During Thursday’s phone interview, Irvin said he had tried to avoid giving opinions because “this was far too serious a situation for us to get opinionated about.”
But Irvin, whether aware of it or not, did step over the journalistic line by expressing sympathy for his friend in his on-air report.
Deion Sanders, however, ran well past that line in his own Wednesday on-air report for NFL Network, where he is employed as a football analyst. Sanders, who lives in Dallas, went to Owens’ house -- at Owens’ request. Then, after visiting inside the house, viewers heard Sanders say, “Let’s say a prayer for T.O.”
Irvin said Thursday it was a mistake for Sanders to go to Owens’ house. “I wouldn’t have done it,” he said. “My first obligation is to ESPN -- that is my job. By Deion going over there, he became part of the story.”
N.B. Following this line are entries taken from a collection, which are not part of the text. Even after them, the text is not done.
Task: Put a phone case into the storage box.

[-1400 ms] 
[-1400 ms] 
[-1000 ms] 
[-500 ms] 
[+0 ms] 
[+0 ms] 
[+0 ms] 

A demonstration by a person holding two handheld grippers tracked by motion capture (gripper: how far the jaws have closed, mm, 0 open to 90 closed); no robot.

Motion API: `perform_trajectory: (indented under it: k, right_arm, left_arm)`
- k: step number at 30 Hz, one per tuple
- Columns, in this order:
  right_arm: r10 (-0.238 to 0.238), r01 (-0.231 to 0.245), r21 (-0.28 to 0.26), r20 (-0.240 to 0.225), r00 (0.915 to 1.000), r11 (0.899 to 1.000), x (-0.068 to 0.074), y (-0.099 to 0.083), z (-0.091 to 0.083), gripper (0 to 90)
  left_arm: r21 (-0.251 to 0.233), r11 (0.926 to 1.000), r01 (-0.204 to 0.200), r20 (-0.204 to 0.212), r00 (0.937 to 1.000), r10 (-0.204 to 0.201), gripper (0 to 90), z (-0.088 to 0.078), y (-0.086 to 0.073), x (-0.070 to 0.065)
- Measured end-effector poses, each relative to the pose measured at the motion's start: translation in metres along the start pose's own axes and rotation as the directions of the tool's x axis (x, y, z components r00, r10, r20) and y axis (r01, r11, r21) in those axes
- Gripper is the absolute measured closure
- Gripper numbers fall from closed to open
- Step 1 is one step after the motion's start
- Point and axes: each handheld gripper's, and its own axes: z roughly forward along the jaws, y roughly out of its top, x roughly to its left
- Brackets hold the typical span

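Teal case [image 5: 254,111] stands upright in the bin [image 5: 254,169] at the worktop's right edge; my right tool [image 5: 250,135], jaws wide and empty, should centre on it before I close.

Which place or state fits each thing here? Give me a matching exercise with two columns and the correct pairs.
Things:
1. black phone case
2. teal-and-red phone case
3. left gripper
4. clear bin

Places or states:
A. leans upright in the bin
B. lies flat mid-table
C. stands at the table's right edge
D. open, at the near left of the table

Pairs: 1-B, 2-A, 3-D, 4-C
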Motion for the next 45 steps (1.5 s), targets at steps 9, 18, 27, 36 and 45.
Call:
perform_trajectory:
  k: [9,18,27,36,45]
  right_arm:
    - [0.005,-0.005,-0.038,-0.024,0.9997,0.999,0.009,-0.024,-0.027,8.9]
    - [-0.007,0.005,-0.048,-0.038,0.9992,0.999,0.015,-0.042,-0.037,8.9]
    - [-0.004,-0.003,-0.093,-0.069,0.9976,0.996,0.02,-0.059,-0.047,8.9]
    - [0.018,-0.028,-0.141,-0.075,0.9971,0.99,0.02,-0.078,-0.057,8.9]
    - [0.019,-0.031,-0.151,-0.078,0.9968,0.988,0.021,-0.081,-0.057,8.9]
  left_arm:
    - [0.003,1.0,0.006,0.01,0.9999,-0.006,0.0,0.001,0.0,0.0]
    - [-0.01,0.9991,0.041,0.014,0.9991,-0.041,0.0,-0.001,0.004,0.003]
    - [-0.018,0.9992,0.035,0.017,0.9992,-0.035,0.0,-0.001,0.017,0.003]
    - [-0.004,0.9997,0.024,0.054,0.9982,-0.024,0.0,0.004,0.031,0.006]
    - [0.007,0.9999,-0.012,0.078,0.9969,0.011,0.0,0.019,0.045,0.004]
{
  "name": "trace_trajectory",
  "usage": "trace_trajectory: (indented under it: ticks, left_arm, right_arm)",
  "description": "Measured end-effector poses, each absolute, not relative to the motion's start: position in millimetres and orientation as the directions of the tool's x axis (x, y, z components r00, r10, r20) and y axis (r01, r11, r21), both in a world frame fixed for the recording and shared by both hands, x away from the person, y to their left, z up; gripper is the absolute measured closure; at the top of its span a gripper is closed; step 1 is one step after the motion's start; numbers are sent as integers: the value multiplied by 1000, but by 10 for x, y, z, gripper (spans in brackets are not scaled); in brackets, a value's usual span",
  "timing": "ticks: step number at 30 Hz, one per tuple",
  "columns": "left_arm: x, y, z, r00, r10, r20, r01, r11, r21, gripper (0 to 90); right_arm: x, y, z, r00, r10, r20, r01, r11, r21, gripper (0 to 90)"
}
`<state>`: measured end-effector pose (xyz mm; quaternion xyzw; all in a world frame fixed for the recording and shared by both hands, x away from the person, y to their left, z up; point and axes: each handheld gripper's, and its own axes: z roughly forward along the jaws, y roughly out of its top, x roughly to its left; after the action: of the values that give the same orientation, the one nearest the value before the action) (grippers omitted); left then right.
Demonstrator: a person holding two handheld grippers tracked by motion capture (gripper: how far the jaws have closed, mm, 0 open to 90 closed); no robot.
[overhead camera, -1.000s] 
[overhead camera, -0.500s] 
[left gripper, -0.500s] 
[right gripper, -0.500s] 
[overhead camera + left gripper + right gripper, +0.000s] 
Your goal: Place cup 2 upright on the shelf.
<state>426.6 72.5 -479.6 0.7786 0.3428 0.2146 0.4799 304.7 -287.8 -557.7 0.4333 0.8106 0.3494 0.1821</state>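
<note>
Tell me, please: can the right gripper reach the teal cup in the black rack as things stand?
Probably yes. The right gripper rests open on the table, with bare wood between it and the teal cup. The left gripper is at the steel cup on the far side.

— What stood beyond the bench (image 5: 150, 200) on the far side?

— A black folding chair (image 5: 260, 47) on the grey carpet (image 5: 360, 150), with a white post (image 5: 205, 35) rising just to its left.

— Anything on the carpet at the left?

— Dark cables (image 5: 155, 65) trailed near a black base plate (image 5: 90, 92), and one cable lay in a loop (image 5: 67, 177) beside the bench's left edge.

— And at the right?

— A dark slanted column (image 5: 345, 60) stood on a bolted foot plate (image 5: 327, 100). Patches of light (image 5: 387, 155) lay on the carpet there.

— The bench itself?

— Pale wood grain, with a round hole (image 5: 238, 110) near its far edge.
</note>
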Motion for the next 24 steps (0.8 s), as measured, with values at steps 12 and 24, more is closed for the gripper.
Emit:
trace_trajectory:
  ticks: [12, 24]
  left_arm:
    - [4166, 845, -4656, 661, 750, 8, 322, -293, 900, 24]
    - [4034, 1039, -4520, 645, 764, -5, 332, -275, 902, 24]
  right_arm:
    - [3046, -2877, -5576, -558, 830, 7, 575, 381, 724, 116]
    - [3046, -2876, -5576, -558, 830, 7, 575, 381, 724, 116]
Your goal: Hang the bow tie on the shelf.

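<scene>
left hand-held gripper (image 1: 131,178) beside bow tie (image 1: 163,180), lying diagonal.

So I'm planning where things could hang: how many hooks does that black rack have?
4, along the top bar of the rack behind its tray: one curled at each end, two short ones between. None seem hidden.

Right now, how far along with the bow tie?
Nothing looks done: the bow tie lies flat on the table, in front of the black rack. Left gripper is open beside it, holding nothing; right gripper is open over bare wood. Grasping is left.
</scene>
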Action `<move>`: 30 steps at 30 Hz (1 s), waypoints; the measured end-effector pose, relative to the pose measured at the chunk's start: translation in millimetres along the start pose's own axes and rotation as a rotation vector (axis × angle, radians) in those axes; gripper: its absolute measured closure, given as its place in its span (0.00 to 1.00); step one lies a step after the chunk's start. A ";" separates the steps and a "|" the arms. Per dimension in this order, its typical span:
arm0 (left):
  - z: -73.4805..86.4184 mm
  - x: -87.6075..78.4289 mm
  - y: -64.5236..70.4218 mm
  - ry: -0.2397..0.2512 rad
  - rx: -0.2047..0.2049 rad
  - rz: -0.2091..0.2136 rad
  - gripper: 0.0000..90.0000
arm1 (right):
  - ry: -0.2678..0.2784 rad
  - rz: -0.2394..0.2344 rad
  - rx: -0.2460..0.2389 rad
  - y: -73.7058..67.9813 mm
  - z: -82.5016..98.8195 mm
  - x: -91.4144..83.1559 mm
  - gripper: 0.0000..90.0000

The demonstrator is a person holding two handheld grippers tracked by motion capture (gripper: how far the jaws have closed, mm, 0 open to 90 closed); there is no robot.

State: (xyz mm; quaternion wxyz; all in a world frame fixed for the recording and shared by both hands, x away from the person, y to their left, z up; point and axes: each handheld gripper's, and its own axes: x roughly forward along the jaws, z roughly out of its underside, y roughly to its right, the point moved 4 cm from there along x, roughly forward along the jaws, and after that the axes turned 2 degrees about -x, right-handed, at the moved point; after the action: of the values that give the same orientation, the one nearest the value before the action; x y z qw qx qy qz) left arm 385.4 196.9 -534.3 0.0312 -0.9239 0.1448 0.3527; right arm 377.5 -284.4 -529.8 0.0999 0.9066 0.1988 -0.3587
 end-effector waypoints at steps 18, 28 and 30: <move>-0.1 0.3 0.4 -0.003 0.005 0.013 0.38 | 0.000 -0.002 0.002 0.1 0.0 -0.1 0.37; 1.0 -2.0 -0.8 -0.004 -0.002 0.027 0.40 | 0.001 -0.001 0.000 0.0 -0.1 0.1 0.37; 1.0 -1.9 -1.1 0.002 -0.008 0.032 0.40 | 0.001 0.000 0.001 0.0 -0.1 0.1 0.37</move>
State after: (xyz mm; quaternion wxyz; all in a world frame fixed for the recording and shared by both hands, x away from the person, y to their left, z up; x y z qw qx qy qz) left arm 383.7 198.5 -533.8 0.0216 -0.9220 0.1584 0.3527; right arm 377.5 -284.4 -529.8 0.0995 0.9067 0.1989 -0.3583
So did Irvin, although to a lesser degree, by not remaining objective from beginning to end. But it was hard for Irvin and many of his ESPN colleagues, especially those not trained as reporters, to avoid expressing personal opinions when there was so much air time to fill.
Such pressure can lead even trained broadcast reporters to slip up, saying things that are mere speculation rather than fact.
It’s like when local television used to be so obsessed with police chases. Anchors would say the oddest things whenever there was nonstop coverage.
One example of that from the Owens coverage came when Keith Olbermann, on Dan Patrick’s ESPN Radio show Wednesday, talked about his own thoughts of suicide -- before he sought help from a psychiatrist.
Colin Cowherd devoted most of the time on his ESPN Radio morning show the last two days to Owens. Cowherd described the whole thing as a media circus, adding, “Sometimes you watch the circus and you laugh and cringe and wince.”
The chief of ESPN’s news division is Vince Doria, sports editor of the Boston Globe from 1975 to ’89. He said Thursday that the network was justified in giving the story the attention it did because of Owens’ notoriety.
But Doria sees the pitfalls.
“On a story like this, it’s tough to advance the ball reporting-wise because of the lack of information coming in,” he said. “You have to be careful. You can’t speculate about mental health the way you can about a major trade. We may have stepped over the line a few times, but overall I thought we were pretty responsible.”
Doria pointed out that the ratings for the Owens coverage were more than double what the normal ESPN programming would be for that time period. “I think that’s an indication we served the viewers well,” he said.